Only a number is required: how many lines of the material contain the word "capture"?

*** Opening of Recorded information ***

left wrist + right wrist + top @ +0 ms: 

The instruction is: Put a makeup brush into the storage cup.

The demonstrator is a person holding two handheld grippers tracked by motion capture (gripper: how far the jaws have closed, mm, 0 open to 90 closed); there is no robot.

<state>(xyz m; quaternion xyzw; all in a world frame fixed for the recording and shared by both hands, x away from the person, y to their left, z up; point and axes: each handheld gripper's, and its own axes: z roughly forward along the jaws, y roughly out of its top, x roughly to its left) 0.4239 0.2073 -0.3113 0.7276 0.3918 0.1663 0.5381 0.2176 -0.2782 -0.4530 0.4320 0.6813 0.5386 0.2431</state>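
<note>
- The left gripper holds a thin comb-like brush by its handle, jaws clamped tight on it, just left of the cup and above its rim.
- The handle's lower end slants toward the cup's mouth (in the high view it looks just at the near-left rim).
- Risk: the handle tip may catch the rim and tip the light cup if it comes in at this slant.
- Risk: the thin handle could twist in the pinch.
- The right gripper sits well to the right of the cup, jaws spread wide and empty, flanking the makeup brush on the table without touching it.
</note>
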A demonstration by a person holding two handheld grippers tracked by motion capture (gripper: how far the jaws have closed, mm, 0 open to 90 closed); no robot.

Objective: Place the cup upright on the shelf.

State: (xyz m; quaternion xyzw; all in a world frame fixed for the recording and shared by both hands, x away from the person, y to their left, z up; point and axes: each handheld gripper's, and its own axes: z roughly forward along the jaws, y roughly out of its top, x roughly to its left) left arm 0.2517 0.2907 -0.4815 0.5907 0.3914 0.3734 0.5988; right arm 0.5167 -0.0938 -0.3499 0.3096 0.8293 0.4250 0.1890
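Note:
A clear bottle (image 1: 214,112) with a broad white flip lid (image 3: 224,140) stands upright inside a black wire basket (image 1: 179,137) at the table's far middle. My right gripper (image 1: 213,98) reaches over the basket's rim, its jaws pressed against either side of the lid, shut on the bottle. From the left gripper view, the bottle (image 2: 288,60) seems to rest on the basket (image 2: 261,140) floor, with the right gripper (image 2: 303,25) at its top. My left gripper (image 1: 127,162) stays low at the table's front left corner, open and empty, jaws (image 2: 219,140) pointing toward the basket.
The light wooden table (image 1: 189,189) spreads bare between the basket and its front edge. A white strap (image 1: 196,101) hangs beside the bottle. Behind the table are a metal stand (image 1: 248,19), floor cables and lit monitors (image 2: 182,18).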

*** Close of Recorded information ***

# Exercise answer
2